Agentless, cloud-wide coverage

Vulnerability scanning should provide comprehensive visibility across cloud environments without relying on agents. Agentless approaches reduce operational overhead and eliminate blind spots caused by missed installations or offline workloads.

Look for tools that can scan across infrastructure and managed services, including virtual machines, containers, serverless workloads, and cloud platforms, while continuously updating findings as environments change.

Contextual, risk-based prioritization

Severity scores alone don’t reflect real risk. The most effective tools prioritize vulnerabilities based on exploitability, not just CVSS ratings.

This requires incorporating context such as external exposure, identity permissions, proximity to sensitive data, and whether a vulnerability is part of a viable attack path. Contextual prioritization helps teams focus on actionable risk and reduces alert fatigue.

Full code-to-cloud scanning

Vulnerabilities can originate at any stage of the lifecycle. Scanning should extend from source code and infrastructure-as-code during development to deployed workloads in production.

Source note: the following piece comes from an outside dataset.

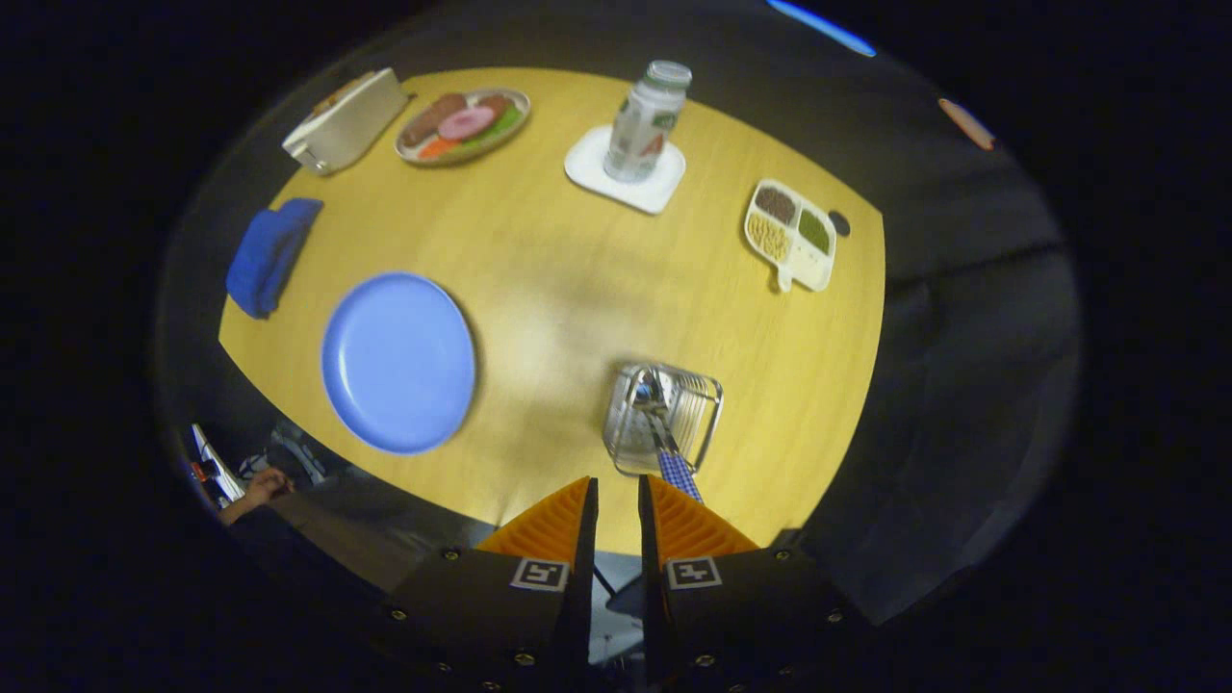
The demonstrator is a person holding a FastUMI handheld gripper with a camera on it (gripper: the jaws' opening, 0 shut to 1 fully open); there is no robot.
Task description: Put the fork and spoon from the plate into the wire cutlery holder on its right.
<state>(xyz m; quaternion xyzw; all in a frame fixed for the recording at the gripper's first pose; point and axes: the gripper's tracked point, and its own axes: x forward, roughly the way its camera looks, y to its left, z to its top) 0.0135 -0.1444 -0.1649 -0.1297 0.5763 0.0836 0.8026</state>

Tools with full code-to-cloud coverage help teams identify vulnerabilities early, prevent issues from reaching production, and continuously assess what is actually running. This end-to-end visibility is critical for understanding how vulnerabilities propagate across environments.

External attack surface visibility

Vulnerability scanning should account for how attackers see your environment, not just how it looks internally.

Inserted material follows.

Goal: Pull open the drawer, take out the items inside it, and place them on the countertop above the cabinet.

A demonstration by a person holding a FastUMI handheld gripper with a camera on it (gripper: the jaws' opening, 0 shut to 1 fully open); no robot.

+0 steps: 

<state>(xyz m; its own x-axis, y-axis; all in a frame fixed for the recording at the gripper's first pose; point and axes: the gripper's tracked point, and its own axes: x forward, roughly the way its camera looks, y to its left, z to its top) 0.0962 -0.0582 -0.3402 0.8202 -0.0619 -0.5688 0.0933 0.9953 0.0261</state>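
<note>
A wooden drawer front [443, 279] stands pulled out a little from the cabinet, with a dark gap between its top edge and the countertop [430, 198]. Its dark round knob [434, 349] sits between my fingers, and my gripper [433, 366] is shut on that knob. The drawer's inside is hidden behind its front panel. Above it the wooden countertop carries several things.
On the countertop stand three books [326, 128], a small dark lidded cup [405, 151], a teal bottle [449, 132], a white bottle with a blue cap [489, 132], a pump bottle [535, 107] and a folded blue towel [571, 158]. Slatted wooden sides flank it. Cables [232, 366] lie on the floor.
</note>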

Dynamic scanning of internet-facing assets helps identify exposed services, misconfigurations, and vulnerabilities that are reachable from outside the organization. This attacker-centric perspective is essential for understanding which vulnerabilities pose immediate risk.

Unified visibility across signals

Vulnerabilities don’t exist in isolation. Their risk depends on how they intersect with identities, configurations, workloads, and exposure.

Scanning tools that operate within a unified security view make it easier to correlate findings across domains, reducing the need for manual investigation and cross-tool stitching. Unified visibility helps teams understand risk holistically instead of managing disconnected signals.

Actionable, automated remediation guidance

Finding vulnerabilities is only useful if teams can fix them efficiently. Effective scanning tools provide clear remediation guidance that helps engineers resolve issues quickly and confidently.

Automation and AI-assisted recommendations can further reduce friction by suggesting fixes, validating impact, and integrating remediation into existing workflows. This allows teams to move faster without compromising security.

How Wiz approaches vulnerability scanning

Wiz provides vulnerability scanning as part of its broader exposure management platform, helping teams identify vulnerabilities across code, images, and runtime cloud environments, then prioritize them based on real-world exploitability.

Unlike traditional scanners that surface vulnerabilities in isolation, Wiz correlates vulnerability findings with cloud context to determine which issues actually matter. Vulnerabilities are evaluated based on whether they are deployed, externally reachable, associated with risky permissions or secrets, and connected to sensitive data or other weaknesses that form an attack path.

Wiz performs agentless vulnerability scanning across source code, open source dependencies, virtual machines, containers, and cloud services. This allows teams to gain broad coverage without deploying or maintaining agents, while still scanning both before deployment and in running environments.

By grounding vulnerability scanning in exploitability rather than volume, Wiz helps security and engineering teams focus on fixing the vulnerabilities that could realistically be abused, instead of working through long lists of theoretical issues. This approach reduces alert fatigue, improves remediation confidence, and makes vulnerability scanning actionable at cloud scale.